I was chatting with a single male friend about dating and feminine sexuality and he recounted his recent experience in his office building scoping out the women. He said that he finds the women around him to be cold and focused on their work, and that this is unattractive to him. It does not draw him in, and keeps him away.
I have been these women. Focused on where I’m going. Doing anything to NOT make eye contact with a man.
Societal patterning and feminine sexuality
As a kid visiting New York City, my mom would tell me “look straight ahead” “don’t make eye contact.” This is great advice if you don’t want randoms to catcall you in NYC, but not so great for relating to the men around you in your office building, your gym, on the trail…in your community.
I often find myself trying not to make eye contact with men because I don’t want to be seen. I don’t want anyone to approach me rudely. I don’t want to deal with crudeness which I have experienced in the past.
Masculinization of feminine sexuality at work
On top of that was a layer of masculinity that I acquired while working in corporate offices. “Just keep your head down and get your work done.” This is our culture, this is how our society works. We value strength and independence.
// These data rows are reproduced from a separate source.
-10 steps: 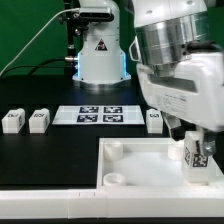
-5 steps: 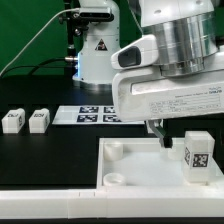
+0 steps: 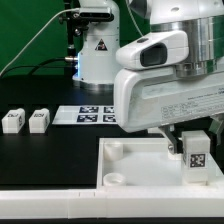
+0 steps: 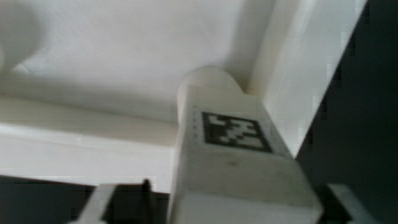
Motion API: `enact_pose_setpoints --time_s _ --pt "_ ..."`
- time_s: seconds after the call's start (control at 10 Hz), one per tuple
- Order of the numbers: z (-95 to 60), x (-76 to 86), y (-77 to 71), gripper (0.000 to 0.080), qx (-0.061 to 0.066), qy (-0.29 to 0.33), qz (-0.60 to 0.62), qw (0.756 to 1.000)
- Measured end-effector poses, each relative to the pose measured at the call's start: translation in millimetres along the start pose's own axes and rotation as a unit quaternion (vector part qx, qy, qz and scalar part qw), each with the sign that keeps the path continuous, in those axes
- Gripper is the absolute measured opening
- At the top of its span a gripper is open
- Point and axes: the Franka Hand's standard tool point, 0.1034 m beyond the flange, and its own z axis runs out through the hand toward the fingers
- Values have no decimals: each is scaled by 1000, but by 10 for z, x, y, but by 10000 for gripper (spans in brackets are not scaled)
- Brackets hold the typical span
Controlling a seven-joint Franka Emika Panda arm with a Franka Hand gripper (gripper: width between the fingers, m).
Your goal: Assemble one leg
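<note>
The jaws are closing on the leg [image 3: 196, 154], one finger showing dark on each side of it in the wrist view, the gripper [image 3: 192, 150] holding it upright. The arm is reaching down from above, its bulky white wrist hanging over the tabletop [image 3: 140, 165] near the corner at the exterior view's right. The leg [image 4: 233, 150] is showing as a white block carrying a black-and-white square tag, standing over the tabletop's surface [image 4: 107, 60] beside its raised edge. Two more legs [image 3: 26, 121] are lying apart on the black table.

Leg [image 3: 196, 156] upright on tabletop [image 3: 135, 160], exterior view's right
</note>
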Motion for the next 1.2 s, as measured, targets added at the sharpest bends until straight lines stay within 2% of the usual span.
enact_pose_setpoints --time_s 0.1,0.3,0.4,0.6,0.8,0.9,1.0,1.1,1.2 --pt "0 0 6 290 1 0 72 997" --pt "0 -3 28 290 2 0 189 982" --pt "3 -4 44 290 0 2 286 958" --pt "7 -19 78 290 4 -1 456 890" --pt "11 -48 70 291 15 -18 595 804" --pt "16 -59 61 291 19 -25 666 745" --pt "19 -63 49 291 18 -27 721 693" --pt "19 -64 50 291 18 -26 716 698" --pt "23 -65 49 371 19 -26 691 722"
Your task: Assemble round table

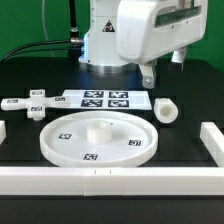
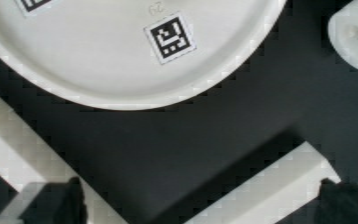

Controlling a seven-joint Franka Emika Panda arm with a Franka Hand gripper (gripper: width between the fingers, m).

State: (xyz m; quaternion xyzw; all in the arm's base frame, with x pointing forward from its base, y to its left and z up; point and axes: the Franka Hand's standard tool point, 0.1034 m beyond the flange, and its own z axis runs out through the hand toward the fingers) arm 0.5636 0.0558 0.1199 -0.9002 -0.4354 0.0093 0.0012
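Fingers point(image 2: 48, 205) of mine stand apart, empty, above the black bench point(image 2: 194, 140) just off the large white rimmed round plastic disc point(image 1: 97, 137). The short white cylinder leg point(image 1: 165, 109) and white cross-shaped foot point(image 1: 35, 103) flank that disc, apart from it.

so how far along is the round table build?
Nothing is joined yet. The disc lies flat, hub up and bare; the leg lies apart at the exterior view's right, the cross foot at its left. In hand: nothing, the gripper is open and empty, off the disc's rim. Left: probably everything, leg to hub, then foot to leg.
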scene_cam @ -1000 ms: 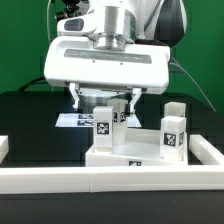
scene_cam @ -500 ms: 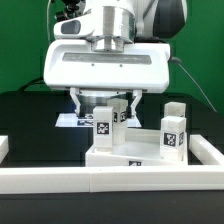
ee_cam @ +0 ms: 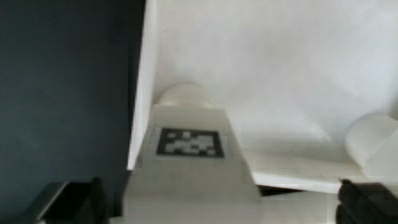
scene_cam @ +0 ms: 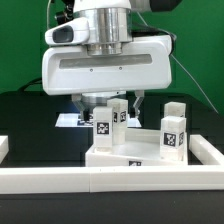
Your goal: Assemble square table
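A black table is seen under a green backdrop, bounded in front by a white border bar, with the marker board lying flat behind.

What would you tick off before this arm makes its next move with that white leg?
1. Leg upright on the slab: ok.
2. Leg centred between the fingers: ok in the wrist view, with one tip on each side.
3. Fingers touching the leg: cannot tell; the wrist view shows a gap on both sides.
4. Gripper above the leg: ok.
5. Second leg away from the fingers: ok, it stands toward the exterior view's right.
6. Leg seated in the slab: cannot tell, the joint is hidden.
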`<control>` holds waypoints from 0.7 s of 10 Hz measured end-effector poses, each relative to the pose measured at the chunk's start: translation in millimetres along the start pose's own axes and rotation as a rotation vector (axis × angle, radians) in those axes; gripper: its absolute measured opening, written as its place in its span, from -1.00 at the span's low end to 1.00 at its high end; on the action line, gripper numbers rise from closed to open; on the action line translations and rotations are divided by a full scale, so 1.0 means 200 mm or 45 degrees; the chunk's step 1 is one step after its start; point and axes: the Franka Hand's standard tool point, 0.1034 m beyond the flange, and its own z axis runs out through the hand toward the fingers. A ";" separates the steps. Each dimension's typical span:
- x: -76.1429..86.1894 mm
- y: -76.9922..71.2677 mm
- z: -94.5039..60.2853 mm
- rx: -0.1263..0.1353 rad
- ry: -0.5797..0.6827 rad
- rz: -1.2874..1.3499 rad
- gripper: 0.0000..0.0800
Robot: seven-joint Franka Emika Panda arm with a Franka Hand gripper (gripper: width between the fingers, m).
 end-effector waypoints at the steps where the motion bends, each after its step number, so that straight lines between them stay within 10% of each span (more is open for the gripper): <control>1: 0.00 0.00 0.00 -0.002 0.005 0.000 0.62; 7: 0.01 0.04 0.00 -0.011 0.025 0.005 0.62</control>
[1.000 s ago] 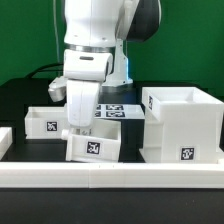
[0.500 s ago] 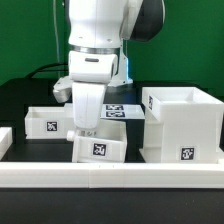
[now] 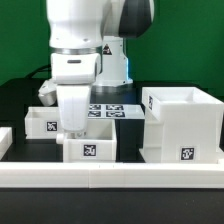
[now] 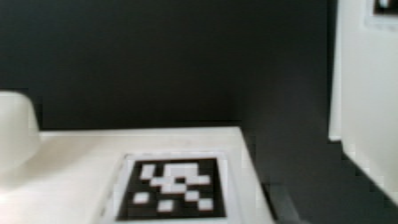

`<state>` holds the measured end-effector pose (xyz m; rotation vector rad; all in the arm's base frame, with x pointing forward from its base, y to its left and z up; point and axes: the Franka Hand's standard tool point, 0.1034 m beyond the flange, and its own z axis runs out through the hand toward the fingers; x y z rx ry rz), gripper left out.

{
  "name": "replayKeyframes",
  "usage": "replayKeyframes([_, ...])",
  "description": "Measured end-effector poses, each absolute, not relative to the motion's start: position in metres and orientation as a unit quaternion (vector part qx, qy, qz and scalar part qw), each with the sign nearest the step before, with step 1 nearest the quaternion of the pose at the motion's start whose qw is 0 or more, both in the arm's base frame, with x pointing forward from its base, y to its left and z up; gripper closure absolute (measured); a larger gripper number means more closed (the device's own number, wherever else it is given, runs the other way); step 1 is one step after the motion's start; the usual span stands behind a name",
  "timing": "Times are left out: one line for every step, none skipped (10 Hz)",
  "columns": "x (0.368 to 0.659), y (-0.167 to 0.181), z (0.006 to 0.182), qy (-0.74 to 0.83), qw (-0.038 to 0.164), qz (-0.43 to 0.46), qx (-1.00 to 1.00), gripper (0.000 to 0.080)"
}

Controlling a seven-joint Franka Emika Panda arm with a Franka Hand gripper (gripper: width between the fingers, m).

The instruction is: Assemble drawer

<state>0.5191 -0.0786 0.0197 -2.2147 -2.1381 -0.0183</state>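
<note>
Exterior view: the gripper (image 3: 72, 128) has swung toward the exterior view's left over the last second, taking the small tray (image 3: 90, 149) with it. A second ago that tray hung tilted, one end dipped, close to the housing (image 3: 180, 125). Now it sits level directly below the gripper, just behind the border rail (image 3: 110, 176), and a clear gap has opened between it and the housing. The gripper's fingers reach down to the tray's wall at the end farthest from the housing. Since the tray has travelled with the arm, I judge the gripper to be clamped on that wall, though the contact itself is too small to see. Whether the tray's base already rests on the table (image 3: 15, 100) or hangs just above it cannot be told.

The second tray (image 3: 42, 122) lies just behind the gripper, and the marker board (image 3: 108, 110) lies behind it on the housing side.

The wrist view shows only a white tray face with its tag (image 4: 175, 187) against dark table, and no jaws clearly.

For the drawer, this looks like squaring up. The tray is levelled and backed off, probably so that it can be lined up with the housing's open side before being pushed in. No tray is inside the housing yet.
</note>
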Motion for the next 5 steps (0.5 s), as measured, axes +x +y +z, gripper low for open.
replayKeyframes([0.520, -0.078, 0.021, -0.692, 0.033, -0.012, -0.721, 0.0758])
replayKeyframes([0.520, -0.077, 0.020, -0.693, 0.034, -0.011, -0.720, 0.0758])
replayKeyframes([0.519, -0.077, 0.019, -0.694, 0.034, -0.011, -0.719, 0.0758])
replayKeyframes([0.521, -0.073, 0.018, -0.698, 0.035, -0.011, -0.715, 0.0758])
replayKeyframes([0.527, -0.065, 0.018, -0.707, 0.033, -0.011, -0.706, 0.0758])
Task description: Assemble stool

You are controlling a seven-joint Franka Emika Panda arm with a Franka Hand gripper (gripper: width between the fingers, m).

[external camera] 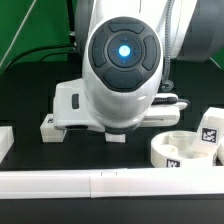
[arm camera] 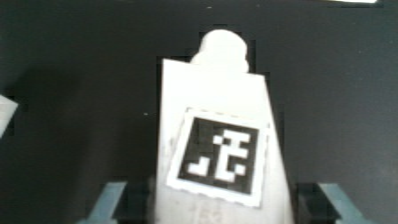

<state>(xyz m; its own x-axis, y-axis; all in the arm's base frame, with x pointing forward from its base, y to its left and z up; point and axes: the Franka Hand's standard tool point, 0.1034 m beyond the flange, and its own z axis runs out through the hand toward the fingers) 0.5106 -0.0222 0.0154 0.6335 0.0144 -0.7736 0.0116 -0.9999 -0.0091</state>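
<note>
In the wrist view a white stool leg (arm camera: pixel 217 100) lies lengthwise on the dark table, with a black-and-white tag on its upper face and a rounded peg at its far end. My gripper (arm camera: pixel 222 205) is open. Its fingers (arm camera: pixel 116 203) stand on either side of the leg's near end, with a dark gap on each side. In the exterior view the arm's body hides the gripper and this leg. The round notched seat drum (external camera: pixel 180 148) sits at the exterior view's right. Another tagged leg (external camera: pixel 210 126) stands behind it at the right edge.
A long white rail (external camera: pixel 100 183) runs along the front of the table. A white block (external camera: pixel 5 142) shows at the exterior view's left edge. A small white piece (external camera: pixel 50 126) lies on the table beside the arm's base. A pale corner (arm camera: pixel 7 112) shows in the wrist view.
</note>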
These patterns that women live in daily life become ingrained in us. We become masculinized. With a focus on where we’re going and what we’re doing, we lose sight of how we’re being. We fear being too vulnerable (one of the essences of femininity).
It’s often not welcome in the workplace. And thus we lose trust in our feminine radiance and what we have to gift in the world. We are merely surviving in a masculine world.
How to shift toward repatterning and embodying your feminine sexuality
What if we take off the corporate masculine armor, and shed protection mechanisms we acquired as vulnerable children and adolescents? Try making steady eye contact with a man at the gym or on the street. It is so uncomfortable, but it feels good to connect; to notice and to be noticed. Often I realize that people are noticing me much more than I ever thought they would.
We can also consciously walk around with an open heart. Become aware of the womb and the heart, and the connection between them, breathing into them and settling into these spaces as you walk. This way, we have taken off the armor and we are vulnerable and ready to connect with both women and men who come our way.
Although we are more vulnerable to being hurt this way, it reinforces the belief that we are courageous and willing to risk being uncomfortable on an edge when we would prefer to retreat. It is dangerous to have an open heart, and I notice when I need to zip up, but I have seen more meaningful connections come to me when I relax my body and I am in my feminine essence and feminine sexuality.
Meanwhile, many men are kind of wimpy. Perhaps they don’t approach women because they don’t feel welcomed by the feminine radiance. They lack direction in life, they lack commitment to their purpose…or to intimacy. They are toning down their masculinity so as not to appear macho; to treat women equally; to be politically correct. But to treat a woman equally doesn’t mean a man needs to treat a woman like a man.
I explained this to my friend, and he asked, “How do you reconcile the modern roles of men and women with being masculine?”
By embodying your sexual essence: your masculinity or your femininity (note that some women have a masculine sexual essence and some men have a feminine sexual essence).
The new paradigm
In these modern times we rediscovering and recreating what it means to be a man, and what it means to be a woman. This definitely does not mean going back to a traditional power struggle.
Instead it is a new paradigm. The balance between masculine and feminine is a delicate balance, and we honor one another. We balance one another and support one another, giving our gifts in different ways and approaching life in different ways.
Tuning into our own bodies can guide us. Old myths, stories, and archetypes can help us. Discussing in community can help us. Testing new ways of showing up in the office or in the community. Circling with other women; with other men can help us as we step into a new paradigm of relating between the sexes.